- **ACTIVITY**: Across the following data, how many lines include the string "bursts"? Reply with the number and nothing more.

- **DATA LISTING**:

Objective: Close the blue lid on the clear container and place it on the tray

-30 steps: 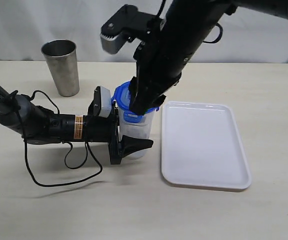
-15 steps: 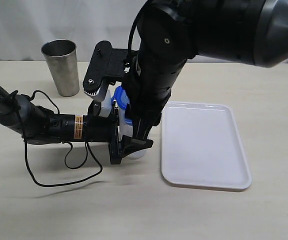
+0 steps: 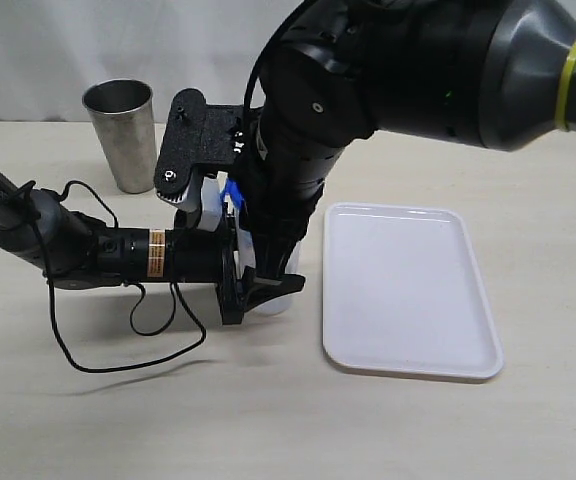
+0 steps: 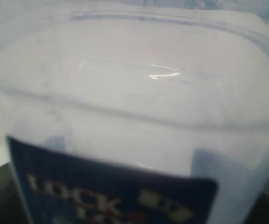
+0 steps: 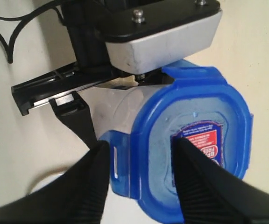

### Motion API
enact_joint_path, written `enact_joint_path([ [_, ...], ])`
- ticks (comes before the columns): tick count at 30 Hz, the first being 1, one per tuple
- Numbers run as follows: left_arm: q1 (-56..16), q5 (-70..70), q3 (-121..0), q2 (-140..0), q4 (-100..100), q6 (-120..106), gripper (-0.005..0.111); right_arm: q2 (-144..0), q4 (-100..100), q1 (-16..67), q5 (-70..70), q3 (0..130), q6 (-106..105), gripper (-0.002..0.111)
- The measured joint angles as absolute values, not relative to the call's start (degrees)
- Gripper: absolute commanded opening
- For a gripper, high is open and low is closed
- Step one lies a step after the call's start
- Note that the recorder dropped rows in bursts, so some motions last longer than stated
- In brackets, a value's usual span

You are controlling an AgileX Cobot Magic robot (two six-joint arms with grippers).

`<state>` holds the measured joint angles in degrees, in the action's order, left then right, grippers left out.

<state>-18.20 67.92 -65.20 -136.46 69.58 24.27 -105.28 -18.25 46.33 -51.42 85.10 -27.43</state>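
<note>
Upright clear container (image 4: pixel 134 116) clamped in left gripper (image 3: pixel 268 285), blue lid (image 5: pixel 190 140) on top, right gripper (image 5: pixel 140 144) directly above, jaws apart astride one lid edge, contact unclear, tray (image 3: pixel 408 290) just beyond left fingertips

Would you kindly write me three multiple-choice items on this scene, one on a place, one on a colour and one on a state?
1. The steel cup stands: A upright; B on its side; C upside down.
2. The tray is: A blue; B grey; C white.
3. The blue lid sits: A on the tray; B on the clear container; C in the steel cup.
Answers: 1 A, its open mouth faces up. 2 C, its whole surface is white. 3 B, the right wrist view shows it capping the clear container.
</note>
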Motion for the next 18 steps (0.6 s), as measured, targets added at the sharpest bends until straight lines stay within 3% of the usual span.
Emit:
enact_joint_path([
  [18,-17.98,66.82,-65.58,-136.58,67.13,24.41,0.0,-107.16,-24.65,46.98,-46.4,82.09,-29.51,0.035],
])
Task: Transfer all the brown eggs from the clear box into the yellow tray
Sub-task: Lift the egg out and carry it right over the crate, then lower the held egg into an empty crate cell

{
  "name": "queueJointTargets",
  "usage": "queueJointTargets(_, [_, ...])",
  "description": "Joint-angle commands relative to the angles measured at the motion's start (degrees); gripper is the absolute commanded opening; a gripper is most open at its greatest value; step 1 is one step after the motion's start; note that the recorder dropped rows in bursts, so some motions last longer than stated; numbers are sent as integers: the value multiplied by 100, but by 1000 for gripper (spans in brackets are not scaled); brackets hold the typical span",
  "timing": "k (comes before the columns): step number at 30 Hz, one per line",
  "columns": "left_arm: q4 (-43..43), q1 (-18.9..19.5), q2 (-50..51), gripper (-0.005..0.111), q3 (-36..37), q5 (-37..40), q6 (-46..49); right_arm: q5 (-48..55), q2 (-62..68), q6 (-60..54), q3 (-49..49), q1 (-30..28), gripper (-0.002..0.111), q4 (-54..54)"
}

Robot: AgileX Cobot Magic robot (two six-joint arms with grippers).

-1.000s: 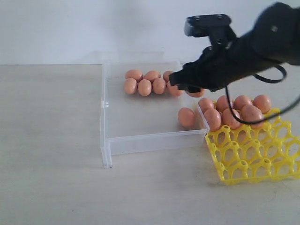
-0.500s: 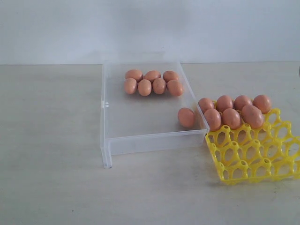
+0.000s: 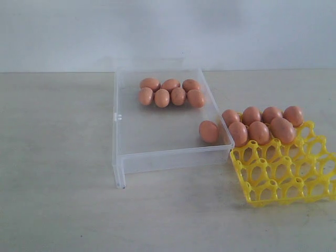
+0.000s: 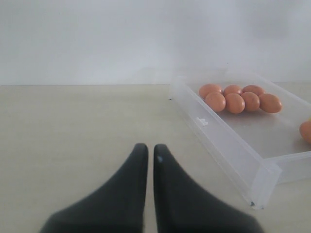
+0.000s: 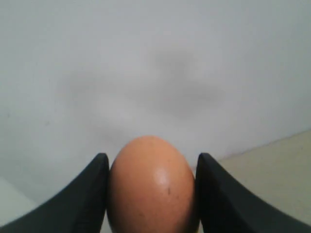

- **COMPLETED TASK**: 2